▶ **Aim of the task**: Reproduce, exactly and in full, only the lines below from the one containing "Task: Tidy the" through the one containing "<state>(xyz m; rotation".

▶ **Collection entries**:
________

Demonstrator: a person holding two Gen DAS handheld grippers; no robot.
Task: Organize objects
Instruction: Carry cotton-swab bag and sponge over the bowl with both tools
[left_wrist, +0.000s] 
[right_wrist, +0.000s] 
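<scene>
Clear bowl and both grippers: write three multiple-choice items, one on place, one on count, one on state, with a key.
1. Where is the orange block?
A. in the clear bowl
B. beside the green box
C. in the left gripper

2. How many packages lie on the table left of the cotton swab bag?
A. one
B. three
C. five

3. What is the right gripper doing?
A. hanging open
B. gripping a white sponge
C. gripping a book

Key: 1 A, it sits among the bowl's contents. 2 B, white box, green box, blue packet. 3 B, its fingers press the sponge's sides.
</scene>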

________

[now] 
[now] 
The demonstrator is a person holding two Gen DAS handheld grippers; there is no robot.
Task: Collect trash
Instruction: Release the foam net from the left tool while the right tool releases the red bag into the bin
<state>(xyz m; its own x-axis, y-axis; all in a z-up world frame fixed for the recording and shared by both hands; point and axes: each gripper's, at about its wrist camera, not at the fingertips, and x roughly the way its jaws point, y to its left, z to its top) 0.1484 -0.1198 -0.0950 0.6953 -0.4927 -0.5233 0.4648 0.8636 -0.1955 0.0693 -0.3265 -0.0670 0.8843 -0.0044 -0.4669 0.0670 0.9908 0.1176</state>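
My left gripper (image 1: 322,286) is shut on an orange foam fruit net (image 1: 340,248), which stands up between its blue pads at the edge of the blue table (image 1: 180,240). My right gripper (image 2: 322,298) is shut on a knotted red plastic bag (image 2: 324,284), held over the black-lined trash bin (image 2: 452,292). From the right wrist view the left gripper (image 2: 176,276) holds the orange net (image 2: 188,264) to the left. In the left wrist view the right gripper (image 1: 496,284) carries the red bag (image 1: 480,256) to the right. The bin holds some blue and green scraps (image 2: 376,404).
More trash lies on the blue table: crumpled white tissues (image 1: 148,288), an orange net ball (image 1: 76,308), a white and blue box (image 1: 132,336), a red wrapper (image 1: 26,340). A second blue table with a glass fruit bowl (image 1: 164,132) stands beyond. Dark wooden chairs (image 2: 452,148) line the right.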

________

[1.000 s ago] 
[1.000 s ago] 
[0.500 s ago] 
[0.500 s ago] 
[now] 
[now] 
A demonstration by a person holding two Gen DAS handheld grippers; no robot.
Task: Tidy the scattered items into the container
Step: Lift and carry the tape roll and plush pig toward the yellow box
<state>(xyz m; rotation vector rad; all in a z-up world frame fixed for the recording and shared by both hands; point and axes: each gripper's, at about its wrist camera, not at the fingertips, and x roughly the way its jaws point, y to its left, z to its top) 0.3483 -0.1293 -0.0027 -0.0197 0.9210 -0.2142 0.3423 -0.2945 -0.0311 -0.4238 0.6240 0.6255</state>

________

▶ **Solution for this exercise**:
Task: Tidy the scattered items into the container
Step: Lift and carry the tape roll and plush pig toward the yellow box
<state>(xyz m; rotation vector rad; all in a z-up world frame fixed for the recording and shared by both hands; point and axes: each gripper's, at about its wrist camera, not at the fingertips, and x roughly the way its jaws point, y to its left, z to its top) 0.3483 -0.1293 -0.0027 -0.0197 0.9210 -0.2142 0.3423 -0.2945 -0.0311 -0.4238 0.6240 0.6255</state>

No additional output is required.